Spires of Spirit, by Gael Baudino, is a collection of six novellas set in the universe of  The Strands Series. It was first published in 1997 by Roc Books.  The first three stories take place in the time period just prior to Strands of Starlight and second three take place in 1990s Denver, USA, about ten years after the flashforwards in Shroud of Shadow and before the events depicted in Strands of Sunlight.

In the introduction to this book, the author has this to say about the six short stories:

Charity
This story details how Andrew the carpenter, Francis the blacksmith, and Varden the Elf help the Leather Woman escape her life of misery.

Lady of Light
This story details how Jacques Alban, Saint Brigid's priest, tries to force David the woodcarver to carve a cross for Saint Brigid's church and what happens as a result.

A Touch of Distant Hands
This story details how memories of Charity's old life come back to haunt her and the plan that Roxanne the weaver and Varden the Elf devise to save her sanity.

Elvenhome
This story details how Joan Buckland, owner of Buckland Employment Agency, hires Wheat Hennock, and how that triggers the Elven blood in her.

Please Come Home to Denver (in the Spring)
This story details how Lauri Tonso goes to work at Treestar Surveying, which is run by Hadden, and begins to experience the awakening of Elven blood in her.

The Shadow of the Starlight
This story details how Lauri, now an Elf, triggers the transformation in her new secretary Amy, who is suffering domestic abuse at the hands of Rob, her boyfriend, and how she finds power beyond belief during the process.
This story was published in slightly different form in the April 1985 issue of The Magazine of Fantasy and Science Fiction.

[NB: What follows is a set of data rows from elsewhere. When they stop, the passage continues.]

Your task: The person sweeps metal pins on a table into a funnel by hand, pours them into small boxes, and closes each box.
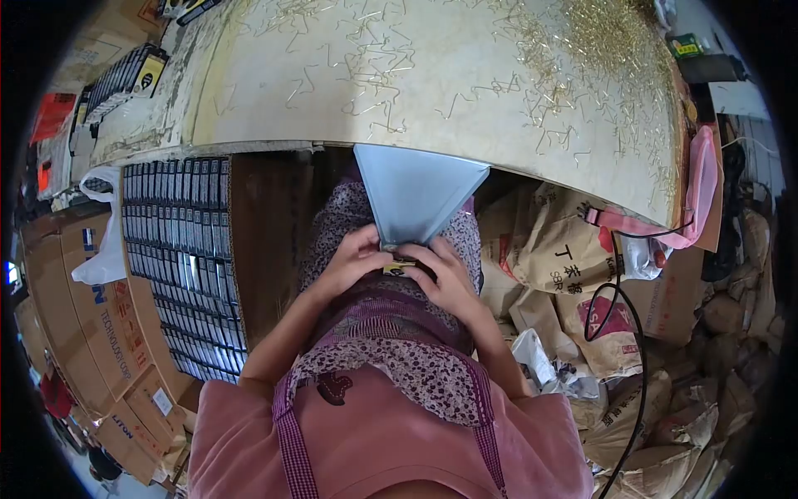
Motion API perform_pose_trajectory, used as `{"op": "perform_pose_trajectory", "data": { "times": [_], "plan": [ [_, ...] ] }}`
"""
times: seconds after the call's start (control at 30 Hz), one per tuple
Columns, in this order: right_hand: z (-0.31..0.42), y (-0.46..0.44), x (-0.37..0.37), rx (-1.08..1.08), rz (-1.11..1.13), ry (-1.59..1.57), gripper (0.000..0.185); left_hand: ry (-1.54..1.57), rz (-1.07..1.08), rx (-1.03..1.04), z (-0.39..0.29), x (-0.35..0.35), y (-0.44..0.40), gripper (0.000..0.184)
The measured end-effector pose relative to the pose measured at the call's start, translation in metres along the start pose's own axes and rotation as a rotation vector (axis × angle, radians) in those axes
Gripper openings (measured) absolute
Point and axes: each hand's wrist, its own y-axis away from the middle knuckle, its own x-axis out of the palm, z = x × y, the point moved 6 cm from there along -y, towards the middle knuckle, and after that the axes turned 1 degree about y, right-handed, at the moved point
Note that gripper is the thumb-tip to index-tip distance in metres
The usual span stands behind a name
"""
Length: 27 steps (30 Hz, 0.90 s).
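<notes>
Two bare hands meet at the centre of the frame: the left hand [353,264] and right hand [447,279] close their fingers around a small black piece with a yellow label [398,269], just below the narrow end of a blue-grey chute [413,193]. Fingers hide most of the piece, so a tilt or poor fit at that mouth could go unseen, and pieces might spill onto the lap. A knock to the chute could shift its wide end from the tabletop [274,112] edge. Thin, bent, brass-coloured wires [603,50], heaped at upper right, look likely to snag on one another. The chute is smooth, sheet-like and tapering; the tabletop is pale and scuffed, the apron [424,378] soft, floral cloth, the paper sacks [573,249] at right creased.
</notes>
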Motion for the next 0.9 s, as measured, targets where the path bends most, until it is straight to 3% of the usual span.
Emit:
{"op": "perform_pose_trajectory", "data": {
  "times": [0.07, 0.2, 0.23, 0.37, 0.53, 0.73, 0.9],
  "plan": [
    [-0.001, 0.001, 0.002, -0.015, 0.057, 0.026, 0.016, 0.050, 0.023, -0.029, 0.003, 0.000, 0.002, 0.015],
    [-0.001, 0.009, 0.004, 0.032, 0.114, 0.047, 0.018, -0.497, 0.193, 0.155, 0.023, -0.003, 0.006, 0.018],
    [0.000, 0.009, 0.004, 0.033, 0.113, 0.047, 0.018, -0.498, 0.194, 0.154, 0.022, -0.003, 0.007, 0.018],
    [0.013, 0.008, -0.006, -0.031, -0.035, -0.150, 0.022, -0.673, 0.145, -0.010, 0.022, -0.005, 0.014, 0.024],
    [0.003, 0.011, -0.005, 0.068, -0.109, -0.260, 0.025, -0.638, 0.101, 0.130, 0.004, 0.005, 0.016, 0.026],
    [0.018, 0.009, -0.020, -0.022, -0.221, -0.261, 0.023, -0.408, 0.028, 0.078, 0.004, 0.001, 0.018, 0.030],
    [0.018, 0.009, -0.001, 0.075, -0.015, -0.153, 0.021, -0.451, 0.051, 0.180, -0.002, 0.005, 0.016, 0.029]
  ]
}}
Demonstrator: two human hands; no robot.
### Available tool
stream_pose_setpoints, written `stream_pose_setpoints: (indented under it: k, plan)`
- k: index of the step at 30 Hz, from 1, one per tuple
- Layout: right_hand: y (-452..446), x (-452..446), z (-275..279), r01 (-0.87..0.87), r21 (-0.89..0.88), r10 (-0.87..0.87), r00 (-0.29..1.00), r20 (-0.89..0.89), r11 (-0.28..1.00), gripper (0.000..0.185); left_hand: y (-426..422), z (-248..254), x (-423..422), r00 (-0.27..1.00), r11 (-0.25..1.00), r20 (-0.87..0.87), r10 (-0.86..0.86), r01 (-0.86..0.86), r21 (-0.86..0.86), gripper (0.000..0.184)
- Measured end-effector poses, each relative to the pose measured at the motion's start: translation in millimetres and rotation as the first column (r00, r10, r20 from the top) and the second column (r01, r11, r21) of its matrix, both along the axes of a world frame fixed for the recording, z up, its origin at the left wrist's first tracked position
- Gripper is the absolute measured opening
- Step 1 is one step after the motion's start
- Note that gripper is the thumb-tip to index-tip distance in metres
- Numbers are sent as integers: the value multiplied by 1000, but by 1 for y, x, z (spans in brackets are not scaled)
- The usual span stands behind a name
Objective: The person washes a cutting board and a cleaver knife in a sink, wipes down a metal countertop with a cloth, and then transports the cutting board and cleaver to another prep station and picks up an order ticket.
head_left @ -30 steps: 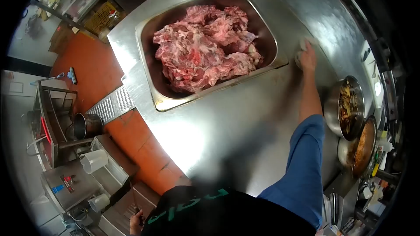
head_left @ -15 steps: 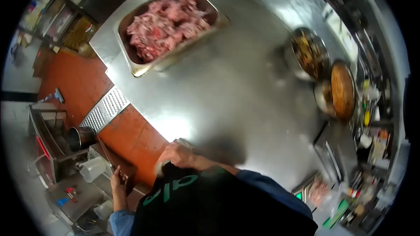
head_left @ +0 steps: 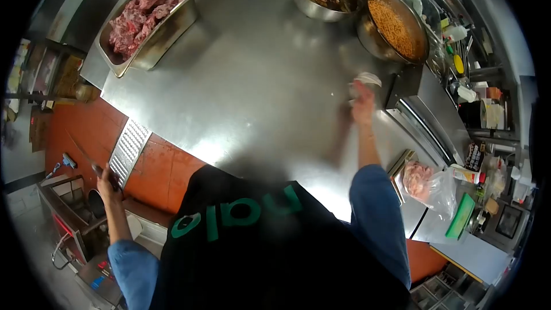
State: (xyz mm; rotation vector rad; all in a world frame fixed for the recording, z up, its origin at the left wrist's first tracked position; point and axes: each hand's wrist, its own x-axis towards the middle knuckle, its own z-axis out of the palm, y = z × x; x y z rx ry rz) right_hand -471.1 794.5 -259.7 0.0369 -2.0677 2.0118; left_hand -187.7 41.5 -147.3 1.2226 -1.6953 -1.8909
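My right hand (head_left: 363, 103) is closed on a pale cloth (head_left: 368, 79), which lies on the steel table (head_left: 258, 97) just below the bowls. Off the table's left side, over the floor, my left hand (head_left: 107, 185) grips the dark handle of a knife (head_left: 85, 154); its long thin blade points up and to the left. A deep steel tray (head_left: 169, 33) holding raw meat (head_left: 138, 20) sits at the table's far left. At the far right stand a steel bowl (head_left: 321, 11) of dark and yellowish pieces and a larger bowl (head_left: 373, 40) of orange-brown grains.
A metal unit (head_left: 427, 116) borders the table on the right, with a bag of pinkish meat (head_left: 419, 179) and a green board (head_left: 460, 216) below it. A grated drain strip (head_left: 130, 148) crosses the orange floor (head_left: 166, 169). Shelving stands at the left.
My right hand has swept the cloth from the table's near edge across to the right side. My left hand and the knife have risen leftward. The view has turned, shifting the tray left.
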Motion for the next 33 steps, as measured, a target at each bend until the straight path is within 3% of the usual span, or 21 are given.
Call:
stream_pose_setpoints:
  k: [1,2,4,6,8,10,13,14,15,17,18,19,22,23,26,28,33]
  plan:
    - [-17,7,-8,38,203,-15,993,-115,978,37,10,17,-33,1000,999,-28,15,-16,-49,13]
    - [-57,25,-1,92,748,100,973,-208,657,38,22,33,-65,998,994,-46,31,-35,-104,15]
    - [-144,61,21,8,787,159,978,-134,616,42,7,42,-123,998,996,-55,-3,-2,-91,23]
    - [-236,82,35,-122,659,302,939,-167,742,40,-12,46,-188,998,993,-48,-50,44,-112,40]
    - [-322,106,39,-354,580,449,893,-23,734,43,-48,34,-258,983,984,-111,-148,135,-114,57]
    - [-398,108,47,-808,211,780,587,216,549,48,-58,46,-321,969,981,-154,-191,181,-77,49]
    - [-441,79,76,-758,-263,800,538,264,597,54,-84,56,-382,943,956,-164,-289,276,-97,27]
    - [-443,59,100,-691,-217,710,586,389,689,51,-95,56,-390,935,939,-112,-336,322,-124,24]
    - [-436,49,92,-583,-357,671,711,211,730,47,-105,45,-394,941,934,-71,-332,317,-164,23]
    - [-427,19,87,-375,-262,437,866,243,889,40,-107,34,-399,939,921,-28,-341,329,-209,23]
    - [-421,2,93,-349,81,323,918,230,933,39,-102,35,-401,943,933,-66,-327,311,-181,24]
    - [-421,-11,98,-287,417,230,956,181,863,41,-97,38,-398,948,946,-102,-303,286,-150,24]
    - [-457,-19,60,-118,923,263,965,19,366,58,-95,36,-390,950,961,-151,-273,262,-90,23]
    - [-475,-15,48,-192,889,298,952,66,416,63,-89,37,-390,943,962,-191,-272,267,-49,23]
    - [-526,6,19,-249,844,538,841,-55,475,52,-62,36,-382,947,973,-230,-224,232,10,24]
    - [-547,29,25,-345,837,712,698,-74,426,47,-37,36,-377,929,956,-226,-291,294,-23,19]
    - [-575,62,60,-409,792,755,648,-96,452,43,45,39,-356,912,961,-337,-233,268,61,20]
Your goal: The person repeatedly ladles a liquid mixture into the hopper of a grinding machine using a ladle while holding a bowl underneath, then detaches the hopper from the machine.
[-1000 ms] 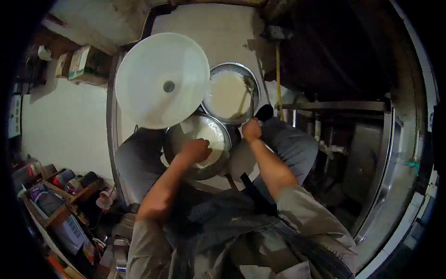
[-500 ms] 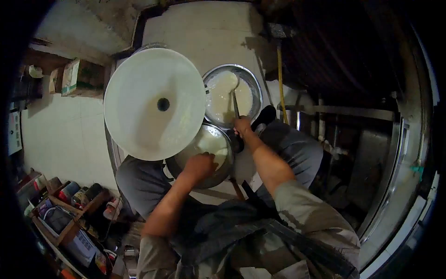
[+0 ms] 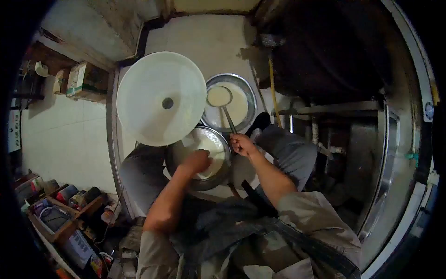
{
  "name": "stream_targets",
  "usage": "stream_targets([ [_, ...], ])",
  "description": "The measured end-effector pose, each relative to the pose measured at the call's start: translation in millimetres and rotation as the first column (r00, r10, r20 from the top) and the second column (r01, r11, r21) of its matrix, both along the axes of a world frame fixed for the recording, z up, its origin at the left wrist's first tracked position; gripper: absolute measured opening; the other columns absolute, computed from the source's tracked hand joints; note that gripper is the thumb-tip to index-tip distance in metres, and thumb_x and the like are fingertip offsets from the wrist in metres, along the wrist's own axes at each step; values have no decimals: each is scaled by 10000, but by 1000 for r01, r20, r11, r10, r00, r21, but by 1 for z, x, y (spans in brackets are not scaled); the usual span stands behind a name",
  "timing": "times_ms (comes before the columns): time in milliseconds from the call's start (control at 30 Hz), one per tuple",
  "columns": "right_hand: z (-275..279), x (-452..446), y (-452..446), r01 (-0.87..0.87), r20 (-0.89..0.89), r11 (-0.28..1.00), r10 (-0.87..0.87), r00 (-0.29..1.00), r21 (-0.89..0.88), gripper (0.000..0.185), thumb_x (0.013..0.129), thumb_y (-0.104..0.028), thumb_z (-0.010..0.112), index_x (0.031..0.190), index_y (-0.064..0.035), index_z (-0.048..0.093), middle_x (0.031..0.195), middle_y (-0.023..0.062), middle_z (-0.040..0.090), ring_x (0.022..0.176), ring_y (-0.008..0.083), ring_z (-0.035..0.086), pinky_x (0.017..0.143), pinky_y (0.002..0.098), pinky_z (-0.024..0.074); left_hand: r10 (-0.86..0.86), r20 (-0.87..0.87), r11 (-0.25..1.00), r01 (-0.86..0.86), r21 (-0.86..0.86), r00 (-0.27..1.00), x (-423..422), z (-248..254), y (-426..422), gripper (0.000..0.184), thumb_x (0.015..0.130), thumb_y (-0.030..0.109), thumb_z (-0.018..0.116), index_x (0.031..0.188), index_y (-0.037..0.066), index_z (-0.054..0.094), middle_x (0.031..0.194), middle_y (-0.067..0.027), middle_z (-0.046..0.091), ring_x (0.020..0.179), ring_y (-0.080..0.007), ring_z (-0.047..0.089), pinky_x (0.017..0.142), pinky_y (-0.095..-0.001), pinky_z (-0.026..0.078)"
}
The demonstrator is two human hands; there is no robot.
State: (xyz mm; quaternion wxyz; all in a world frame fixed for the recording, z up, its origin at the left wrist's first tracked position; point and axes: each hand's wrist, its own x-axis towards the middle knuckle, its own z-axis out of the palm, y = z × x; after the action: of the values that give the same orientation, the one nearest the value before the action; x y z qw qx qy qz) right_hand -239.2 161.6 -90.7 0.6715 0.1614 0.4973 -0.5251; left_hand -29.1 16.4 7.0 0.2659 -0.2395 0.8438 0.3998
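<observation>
My right hand (image 3: 242,144) is closed around the handle of a ladle (image 3: 228,118). The ladle's scoop, full of creamy pale liquid, is over the far metal bowl (image 3: 253,101), which holds more of the same liquid (image 3: 239,106). Nearer to me, a second metal bowl (image 3: 222,176) stands between my knees with something whitish inside. My left hand (image 3: 197,162) reaches into this bowl, fingers curled downward; what they grip, if anything, is hidden. A large white basin (image 3: 151,88) with a dark round spot at its centre stands at the left, overlapping the near bowl's edge.
At the lower left is a wooden crate (image 3: 69,228) with bottles and cans. A cardboard box (image 3: 88,81) sits by the wall at the upper left. A yellow hose (image 3: 272,86) runs down at the right, near pipes (image 3: 330,149) and a metal frame.
The ladle's scoop has risen out of the far bowl's liquid, filled, and moved left; my right hand has come down slightly nearer me. My left hand stays at the near bowl. The camera view has shifted.
</observation>
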Motion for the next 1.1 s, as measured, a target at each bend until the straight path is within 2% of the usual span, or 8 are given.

The differences, aside from minor editing changes, between the two versions are:
In the 1985 F&SF version, Elves sweat.  In the 1997 version, they don't.
In the 1985 F&SF version, Elvenhome has a radiophone.  In the 1997 version, it is a regular phone.
In the 1985 F&SF version, there are several Elvish phrases dispersed throughout. In the 1997 version, all dialogue is in English.
In the 1985 F&SF version, Rob uses a .22 caliber handgun to shoot Hadden.  In the 1997 version, it is a .38 caliber handgun.
In the 1985 F&SF version, several expletives from Rob's dialogue are missing, relative to the 1997 version.